■ Aim of the task: The stretch from the line with "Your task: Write" through the line with "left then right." in the records below: write it out exactly, and nothing else.

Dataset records
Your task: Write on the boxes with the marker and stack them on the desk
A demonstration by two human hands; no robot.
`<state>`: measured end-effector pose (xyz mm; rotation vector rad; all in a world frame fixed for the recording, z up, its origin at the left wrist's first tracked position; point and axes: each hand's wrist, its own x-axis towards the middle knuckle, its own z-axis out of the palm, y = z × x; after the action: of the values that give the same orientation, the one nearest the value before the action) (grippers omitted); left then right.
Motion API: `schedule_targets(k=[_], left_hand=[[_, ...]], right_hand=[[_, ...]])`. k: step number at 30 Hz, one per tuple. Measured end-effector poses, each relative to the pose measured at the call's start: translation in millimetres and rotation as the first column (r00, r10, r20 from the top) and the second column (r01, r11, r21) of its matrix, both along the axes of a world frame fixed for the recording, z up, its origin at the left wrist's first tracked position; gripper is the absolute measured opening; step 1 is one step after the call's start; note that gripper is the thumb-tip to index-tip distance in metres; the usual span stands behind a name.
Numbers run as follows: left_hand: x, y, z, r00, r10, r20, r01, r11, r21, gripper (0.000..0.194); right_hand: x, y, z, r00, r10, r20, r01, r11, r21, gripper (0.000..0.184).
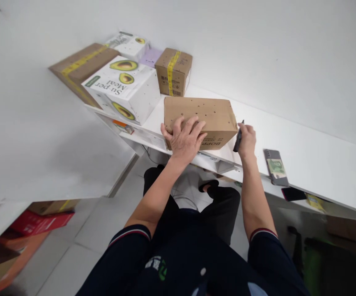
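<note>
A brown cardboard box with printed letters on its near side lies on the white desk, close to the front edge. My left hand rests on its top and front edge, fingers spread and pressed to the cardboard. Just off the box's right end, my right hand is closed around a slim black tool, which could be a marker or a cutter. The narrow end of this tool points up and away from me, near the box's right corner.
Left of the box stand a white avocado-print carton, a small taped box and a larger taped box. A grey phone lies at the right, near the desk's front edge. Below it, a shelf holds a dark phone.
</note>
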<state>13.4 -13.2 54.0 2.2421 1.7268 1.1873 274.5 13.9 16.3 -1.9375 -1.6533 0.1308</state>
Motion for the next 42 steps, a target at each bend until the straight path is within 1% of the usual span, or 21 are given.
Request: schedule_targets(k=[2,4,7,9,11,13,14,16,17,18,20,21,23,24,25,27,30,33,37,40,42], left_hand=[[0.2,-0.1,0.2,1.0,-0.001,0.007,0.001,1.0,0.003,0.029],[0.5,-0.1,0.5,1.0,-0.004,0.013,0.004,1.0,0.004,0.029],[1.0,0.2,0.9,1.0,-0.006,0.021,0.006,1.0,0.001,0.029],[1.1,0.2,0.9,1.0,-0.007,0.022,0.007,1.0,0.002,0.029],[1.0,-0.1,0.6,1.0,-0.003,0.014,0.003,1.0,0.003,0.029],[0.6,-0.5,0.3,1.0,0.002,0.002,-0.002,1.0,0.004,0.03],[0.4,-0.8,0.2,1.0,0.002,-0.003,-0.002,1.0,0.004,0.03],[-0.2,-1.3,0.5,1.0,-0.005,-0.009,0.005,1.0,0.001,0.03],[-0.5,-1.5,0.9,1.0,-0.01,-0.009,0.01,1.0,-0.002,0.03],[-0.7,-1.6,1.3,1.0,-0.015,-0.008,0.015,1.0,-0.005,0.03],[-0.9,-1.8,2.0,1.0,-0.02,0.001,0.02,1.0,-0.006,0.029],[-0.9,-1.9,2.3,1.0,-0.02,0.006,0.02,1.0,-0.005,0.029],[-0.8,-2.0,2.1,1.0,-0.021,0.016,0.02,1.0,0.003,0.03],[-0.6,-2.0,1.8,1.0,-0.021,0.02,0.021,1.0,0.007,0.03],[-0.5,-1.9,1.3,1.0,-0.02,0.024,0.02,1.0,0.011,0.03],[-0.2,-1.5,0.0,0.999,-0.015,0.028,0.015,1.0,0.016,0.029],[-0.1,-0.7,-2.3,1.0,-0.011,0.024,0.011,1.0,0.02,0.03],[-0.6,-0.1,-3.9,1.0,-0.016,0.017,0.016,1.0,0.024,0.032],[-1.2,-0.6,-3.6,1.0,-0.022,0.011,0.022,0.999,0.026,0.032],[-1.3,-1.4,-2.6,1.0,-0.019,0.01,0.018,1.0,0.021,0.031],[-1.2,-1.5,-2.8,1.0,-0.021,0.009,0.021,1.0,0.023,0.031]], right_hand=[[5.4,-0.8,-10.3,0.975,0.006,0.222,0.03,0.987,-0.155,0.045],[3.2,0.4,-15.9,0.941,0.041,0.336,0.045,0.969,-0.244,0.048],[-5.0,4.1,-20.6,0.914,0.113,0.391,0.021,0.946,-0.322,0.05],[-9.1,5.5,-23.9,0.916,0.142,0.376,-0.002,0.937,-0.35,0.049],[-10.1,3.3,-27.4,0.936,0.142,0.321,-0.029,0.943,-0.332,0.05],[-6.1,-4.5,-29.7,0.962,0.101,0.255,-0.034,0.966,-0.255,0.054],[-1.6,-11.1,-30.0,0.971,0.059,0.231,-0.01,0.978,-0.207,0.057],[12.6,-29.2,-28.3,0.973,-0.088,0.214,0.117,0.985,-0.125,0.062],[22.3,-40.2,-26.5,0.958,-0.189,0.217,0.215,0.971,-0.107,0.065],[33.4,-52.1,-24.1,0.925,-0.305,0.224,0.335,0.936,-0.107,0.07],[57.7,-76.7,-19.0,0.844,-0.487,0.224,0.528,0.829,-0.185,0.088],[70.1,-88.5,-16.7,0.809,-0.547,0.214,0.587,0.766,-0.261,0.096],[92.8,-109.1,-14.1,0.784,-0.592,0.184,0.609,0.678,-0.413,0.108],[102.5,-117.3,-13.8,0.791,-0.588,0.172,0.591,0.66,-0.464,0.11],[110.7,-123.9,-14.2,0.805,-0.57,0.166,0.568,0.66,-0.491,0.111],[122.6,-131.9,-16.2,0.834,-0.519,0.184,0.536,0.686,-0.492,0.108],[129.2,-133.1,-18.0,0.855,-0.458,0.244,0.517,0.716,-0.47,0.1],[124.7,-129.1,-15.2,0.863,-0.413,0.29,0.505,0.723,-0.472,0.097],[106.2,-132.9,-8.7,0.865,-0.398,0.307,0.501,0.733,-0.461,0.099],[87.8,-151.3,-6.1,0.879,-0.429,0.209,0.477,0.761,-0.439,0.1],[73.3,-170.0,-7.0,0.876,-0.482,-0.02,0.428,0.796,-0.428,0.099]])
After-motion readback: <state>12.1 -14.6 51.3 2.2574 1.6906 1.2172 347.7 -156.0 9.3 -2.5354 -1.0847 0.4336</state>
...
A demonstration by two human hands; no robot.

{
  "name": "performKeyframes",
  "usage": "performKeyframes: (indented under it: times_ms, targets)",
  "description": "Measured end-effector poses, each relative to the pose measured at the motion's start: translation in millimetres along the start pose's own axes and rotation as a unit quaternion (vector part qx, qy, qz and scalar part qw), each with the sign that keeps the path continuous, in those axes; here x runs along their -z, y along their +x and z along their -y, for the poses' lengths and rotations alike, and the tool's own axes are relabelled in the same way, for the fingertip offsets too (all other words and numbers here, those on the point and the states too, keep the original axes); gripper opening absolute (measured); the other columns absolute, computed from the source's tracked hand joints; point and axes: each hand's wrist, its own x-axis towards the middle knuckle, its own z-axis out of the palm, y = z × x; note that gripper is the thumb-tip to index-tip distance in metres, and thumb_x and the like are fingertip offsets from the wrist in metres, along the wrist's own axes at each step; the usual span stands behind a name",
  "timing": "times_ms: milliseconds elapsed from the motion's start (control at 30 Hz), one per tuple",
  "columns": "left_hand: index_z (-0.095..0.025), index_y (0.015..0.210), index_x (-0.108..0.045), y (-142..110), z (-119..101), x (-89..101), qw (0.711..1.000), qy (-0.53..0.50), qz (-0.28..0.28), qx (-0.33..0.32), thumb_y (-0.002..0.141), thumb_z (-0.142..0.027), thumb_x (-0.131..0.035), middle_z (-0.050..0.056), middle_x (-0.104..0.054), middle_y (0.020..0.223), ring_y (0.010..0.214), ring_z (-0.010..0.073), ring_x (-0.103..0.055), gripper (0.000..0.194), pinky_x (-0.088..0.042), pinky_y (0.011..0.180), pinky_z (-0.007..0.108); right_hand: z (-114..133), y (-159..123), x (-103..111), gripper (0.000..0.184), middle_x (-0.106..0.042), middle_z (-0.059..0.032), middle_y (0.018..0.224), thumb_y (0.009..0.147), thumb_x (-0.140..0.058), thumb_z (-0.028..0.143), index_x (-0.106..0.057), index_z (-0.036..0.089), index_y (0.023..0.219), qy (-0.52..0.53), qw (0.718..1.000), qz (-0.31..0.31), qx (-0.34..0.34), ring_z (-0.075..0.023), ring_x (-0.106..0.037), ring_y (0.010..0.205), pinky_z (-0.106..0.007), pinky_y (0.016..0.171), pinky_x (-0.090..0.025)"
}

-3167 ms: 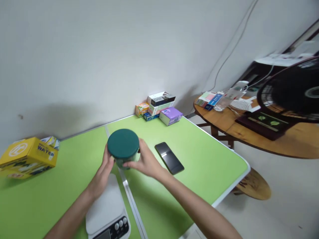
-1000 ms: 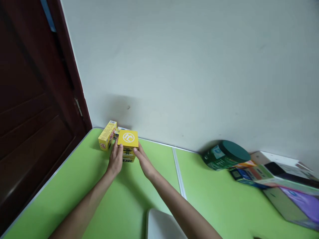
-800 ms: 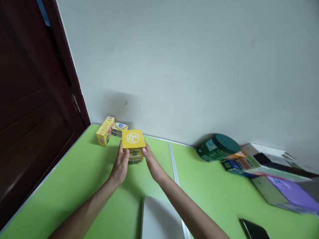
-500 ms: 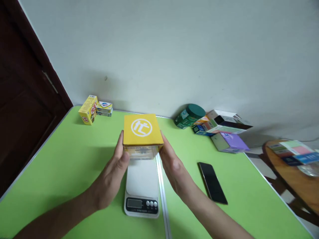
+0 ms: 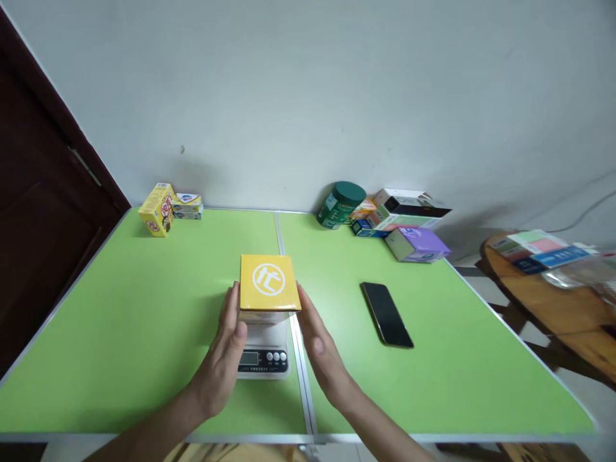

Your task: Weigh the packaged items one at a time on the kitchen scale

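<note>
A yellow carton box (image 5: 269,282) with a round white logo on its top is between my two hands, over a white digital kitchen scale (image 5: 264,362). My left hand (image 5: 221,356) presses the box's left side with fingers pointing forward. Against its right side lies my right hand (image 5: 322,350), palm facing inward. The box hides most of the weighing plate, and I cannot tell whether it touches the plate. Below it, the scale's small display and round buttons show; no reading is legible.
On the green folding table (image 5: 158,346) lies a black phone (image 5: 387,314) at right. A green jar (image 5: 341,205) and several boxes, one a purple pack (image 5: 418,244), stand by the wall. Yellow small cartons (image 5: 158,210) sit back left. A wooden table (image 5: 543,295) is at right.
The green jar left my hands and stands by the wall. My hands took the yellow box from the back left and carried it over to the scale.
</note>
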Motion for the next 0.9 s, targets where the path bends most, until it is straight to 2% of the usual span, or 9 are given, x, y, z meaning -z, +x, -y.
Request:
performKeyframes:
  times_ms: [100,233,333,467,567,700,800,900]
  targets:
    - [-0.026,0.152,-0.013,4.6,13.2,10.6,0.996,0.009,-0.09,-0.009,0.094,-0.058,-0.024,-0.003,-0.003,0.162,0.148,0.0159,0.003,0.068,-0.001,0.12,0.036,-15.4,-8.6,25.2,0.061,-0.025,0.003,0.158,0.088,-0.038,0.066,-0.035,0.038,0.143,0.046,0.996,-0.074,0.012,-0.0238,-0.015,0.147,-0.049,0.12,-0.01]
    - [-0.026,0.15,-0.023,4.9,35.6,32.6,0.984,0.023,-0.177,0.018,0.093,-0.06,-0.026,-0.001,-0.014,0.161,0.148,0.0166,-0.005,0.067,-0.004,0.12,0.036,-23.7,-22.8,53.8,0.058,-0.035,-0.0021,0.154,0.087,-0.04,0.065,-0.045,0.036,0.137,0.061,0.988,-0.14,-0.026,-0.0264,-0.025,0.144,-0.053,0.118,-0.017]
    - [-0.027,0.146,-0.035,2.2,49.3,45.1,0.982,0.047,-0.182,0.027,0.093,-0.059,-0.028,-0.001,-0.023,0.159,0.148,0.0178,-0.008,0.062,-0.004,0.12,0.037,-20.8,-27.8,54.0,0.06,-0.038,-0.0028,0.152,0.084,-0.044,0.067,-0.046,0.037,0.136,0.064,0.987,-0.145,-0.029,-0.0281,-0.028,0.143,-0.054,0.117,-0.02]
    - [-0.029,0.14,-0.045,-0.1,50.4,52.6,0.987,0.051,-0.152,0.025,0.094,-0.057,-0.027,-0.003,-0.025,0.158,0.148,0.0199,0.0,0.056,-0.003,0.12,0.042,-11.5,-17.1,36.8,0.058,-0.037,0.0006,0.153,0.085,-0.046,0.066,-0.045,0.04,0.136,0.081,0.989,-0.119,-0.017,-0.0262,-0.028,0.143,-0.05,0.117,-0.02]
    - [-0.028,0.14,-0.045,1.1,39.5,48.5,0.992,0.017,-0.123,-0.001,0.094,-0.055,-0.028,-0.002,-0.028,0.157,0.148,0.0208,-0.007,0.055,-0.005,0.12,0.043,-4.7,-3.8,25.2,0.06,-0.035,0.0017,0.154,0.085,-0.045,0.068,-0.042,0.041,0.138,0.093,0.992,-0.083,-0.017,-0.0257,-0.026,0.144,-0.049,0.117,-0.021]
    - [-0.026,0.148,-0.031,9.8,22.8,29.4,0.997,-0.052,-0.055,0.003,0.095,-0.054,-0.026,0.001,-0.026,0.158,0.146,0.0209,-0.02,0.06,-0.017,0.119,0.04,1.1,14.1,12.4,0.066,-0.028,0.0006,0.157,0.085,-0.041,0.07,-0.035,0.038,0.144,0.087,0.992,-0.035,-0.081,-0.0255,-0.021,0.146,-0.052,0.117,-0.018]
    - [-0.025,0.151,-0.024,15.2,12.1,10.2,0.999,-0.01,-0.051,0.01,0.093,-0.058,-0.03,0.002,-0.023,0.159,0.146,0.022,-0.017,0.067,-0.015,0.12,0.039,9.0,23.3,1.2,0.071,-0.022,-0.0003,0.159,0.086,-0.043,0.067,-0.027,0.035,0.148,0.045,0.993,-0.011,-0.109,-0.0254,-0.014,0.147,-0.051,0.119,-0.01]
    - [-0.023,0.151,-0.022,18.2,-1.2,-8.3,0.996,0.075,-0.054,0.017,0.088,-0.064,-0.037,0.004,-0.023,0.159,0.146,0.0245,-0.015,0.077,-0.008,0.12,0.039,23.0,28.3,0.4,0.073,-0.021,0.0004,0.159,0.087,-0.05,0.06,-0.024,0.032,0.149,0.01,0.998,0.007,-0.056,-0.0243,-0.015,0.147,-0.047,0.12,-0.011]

■ Problem solution:
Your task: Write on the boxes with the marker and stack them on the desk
A demonstration by two human hands; no robot.
`<state>`: measured end-effector pose (xyz mm; rotation vector rad; all in a world frame fixed for the recording, z up, its origin at the left wrist's first tracked position; point and axes: each hand's wrist, its own x-axis towards the middle knuckle, its own z-axis out of the palm, y = z × x; after the action: of the values that give the same orientation, the one nearest the value before the action) (grippers omitted); left then right.

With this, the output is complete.